About

Summary of the project

Driving behaviour analytics is an emerging field with new potential for addressing the human factors that are persistently causing a huge burden of traffic injuries. However, there is need for new insights regarding driving profiles and patterns identification and a robust relevant methodology is lacking. The objective of RHAPSODY is to provide evidence for a shift of focus in driving behaviour models, targeting to identify not only the unsafe but also the optimal driving, through the analysis of the dynamic evolution of driving behaviour on both macro- and microscopic levels. Machine learning (ML) and artificial intelligence (AI) techniques will be applied on existing European naturalistic driving data to identify different driver profiles and driving patterns, their rapid changes under different conditions and their variability over individual drivers and populations. Ultimately, RHAPSODY will recognize the benchmarks of optimal driving and investigate the conditions under which drivers may demonstrate best performance. These can be applied for the improvement of safety of both conventional drivers and human-mimic autonomous vehicles (AVs).

Why

Road traffic injuries are a major public health problem in the WHO European Region and cause the premature death of over 80,000 people every year. They are the leading cause of death in young children and adults aged 5 to 29 years. In addition, about 2.7 million people are estimated to be seriously injured annually. Human factors are persistently the main cause of road crashes, with a percentage of 65%–95%. Therefore, it is crucial to understand them in-depth and suggest new approaches to shape safe driving behaviours.
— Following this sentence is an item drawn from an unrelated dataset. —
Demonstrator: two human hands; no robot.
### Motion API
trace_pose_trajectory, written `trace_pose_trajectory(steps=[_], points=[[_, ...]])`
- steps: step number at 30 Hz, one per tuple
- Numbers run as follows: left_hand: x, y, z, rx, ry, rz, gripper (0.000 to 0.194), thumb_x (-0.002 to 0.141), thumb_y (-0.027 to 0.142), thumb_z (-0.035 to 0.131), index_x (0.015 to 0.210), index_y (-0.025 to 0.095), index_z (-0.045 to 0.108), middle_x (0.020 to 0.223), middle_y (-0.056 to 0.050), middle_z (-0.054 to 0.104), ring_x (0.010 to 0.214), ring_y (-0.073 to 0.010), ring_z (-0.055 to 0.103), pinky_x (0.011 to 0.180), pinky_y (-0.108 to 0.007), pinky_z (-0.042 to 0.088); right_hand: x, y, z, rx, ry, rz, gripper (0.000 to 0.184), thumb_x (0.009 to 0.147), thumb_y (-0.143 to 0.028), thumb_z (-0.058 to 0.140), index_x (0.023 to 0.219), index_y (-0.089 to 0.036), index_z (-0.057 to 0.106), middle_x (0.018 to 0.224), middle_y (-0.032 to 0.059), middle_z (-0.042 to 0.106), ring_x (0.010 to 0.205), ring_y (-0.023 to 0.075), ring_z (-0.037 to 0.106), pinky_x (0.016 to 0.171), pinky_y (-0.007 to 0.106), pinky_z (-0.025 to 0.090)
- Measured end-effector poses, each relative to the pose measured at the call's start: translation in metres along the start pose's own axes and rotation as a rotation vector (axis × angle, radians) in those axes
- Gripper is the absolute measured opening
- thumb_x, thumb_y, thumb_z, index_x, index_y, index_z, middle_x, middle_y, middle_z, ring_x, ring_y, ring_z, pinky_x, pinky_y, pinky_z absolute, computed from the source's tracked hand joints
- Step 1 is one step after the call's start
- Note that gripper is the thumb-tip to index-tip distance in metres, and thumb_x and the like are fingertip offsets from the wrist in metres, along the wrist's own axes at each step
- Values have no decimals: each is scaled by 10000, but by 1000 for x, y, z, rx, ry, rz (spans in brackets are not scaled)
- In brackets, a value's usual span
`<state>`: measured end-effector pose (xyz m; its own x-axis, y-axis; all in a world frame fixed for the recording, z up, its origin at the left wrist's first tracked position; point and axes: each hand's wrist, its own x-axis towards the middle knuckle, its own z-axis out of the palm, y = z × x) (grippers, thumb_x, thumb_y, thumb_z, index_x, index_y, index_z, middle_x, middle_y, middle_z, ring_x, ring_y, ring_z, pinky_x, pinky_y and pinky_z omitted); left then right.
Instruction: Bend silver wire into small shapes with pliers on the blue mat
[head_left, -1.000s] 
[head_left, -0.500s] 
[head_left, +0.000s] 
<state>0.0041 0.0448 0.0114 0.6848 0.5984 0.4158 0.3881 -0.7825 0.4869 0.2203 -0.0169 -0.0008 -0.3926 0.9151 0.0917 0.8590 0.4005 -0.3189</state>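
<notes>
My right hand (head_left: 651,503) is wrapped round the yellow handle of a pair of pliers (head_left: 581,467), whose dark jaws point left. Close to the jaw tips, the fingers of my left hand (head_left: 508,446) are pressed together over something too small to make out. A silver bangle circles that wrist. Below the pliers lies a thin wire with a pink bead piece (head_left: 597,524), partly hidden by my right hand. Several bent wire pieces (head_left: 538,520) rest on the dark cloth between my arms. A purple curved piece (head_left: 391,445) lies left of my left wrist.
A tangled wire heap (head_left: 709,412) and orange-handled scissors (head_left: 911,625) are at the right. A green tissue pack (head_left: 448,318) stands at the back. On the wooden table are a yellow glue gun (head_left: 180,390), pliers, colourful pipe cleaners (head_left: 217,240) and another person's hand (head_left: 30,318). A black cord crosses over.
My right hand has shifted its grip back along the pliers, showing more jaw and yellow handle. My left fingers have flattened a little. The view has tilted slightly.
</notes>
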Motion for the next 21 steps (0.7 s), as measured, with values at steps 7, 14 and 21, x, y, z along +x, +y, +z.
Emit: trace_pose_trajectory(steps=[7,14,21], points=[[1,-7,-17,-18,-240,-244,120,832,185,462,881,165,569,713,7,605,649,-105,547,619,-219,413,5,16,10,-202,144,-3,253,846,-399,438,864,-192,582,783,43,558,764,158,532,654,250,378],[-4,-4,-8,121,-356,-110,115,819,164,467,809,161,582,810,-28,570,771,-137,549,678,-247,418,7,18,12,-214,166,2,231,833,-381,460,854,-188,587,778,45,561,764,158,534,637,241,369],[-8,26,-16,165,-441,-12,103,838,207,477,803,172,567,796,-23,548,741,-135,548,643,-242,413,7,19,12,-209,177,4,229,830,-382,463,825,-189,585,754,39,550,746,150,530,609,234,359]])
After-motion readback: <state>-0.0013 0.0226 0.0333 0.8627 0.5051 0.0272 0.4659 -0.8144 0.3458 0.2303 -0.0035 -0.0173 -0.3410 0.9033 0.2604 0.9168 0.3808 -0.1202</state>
In the current era of naturalistic driving, Big Data availability and advances in modelling techniques, there are considerable opportunities for statistical and AI applications as a basis for driving behaviour analysis, as well as the usage of new data such as driver physiological indicators, variables of driving time and conditions, congestion, road surface and environment conditions, detailed weather and spatial information.
 

What

The objective of RHAPSODY is to provide evidence for a shift of focus in driving behaviour models, from the unsafe to the optimal driving, through the analysis of the dynamic evolution of driving behaviour in time on both a macro and a microscopic level. The project aims to shed light on the number of different driver profiles and driving patterns that exist, examine whether/how much/how rapidly a driver changes profile under different conditions and reveal how these patterns are differentiated on an individual and driver population level. Insights will also be provided on the prediction of future driver profiles and driving patterns using driving history data. Finally, RHAPSODY will recognize the individual and driver population benchmarks of optimal driving, investigate the conditions under which a driver demonstrates best performance and examine whether they significantly differ among driver profiles.

RHAPSODY will utilize large-scale data currently collected within the ongoing European research project 'i-Dreams'. The i-Dreams project includes datasets coming from a wide spectrum of data sources such as real-time trip recordings of naturalistic driving, real-time physiological indicators of the driver, driving behavioural metrics in either an aggregated form per trip or a disaggregated form of time-series data recordings, as well as indicators for safe driving and questionnaires, recorded from 600 vehicle drivers. Additional spatial data will be sought from open source map providers such as OpenStreetMaps, using APIs.
 

How

Figure 1. Rhapsody two-level data analysis and synthesis

RHAPSODY will analyse driver profiles and driving patterns on two levels shown in the figure above.

On a macroscopic level, ML algorithms will be developed, implemented and tested for driver clustering and profile recognition by exploiting aggregated drivers’ information coming mainly from trip recordings. This part of the study will recognize the existing driver profiles and study in depth the driving patterns identified in each profile, as well as their sequence. The evolution of these profiles in time will also be investigated. On a microscopic level, advanced ML techniques will applied on the driving pulses of each trip to recognize the driving patterns within each driver profile and their association with road risk. Different driving patterns will be distinguished and it will be indicated when, where and under which conditions specific behaviours are present. An algorithm able to understand how driving patterns evolve and provide short-term forecasts of future patterns will be developed.

Integration and synthesis of the results will lead to the comparative assessment of these patterns among drivers of different or the same profile, and among different driving conditions, and eventually to the recognition of the optimal driving benchmarks on an individual level and driver population level. Low risk driving algorithms will be developed aiming to mimic best driving performance. These can potentially also be incorporated in AVs to reduce crash risk.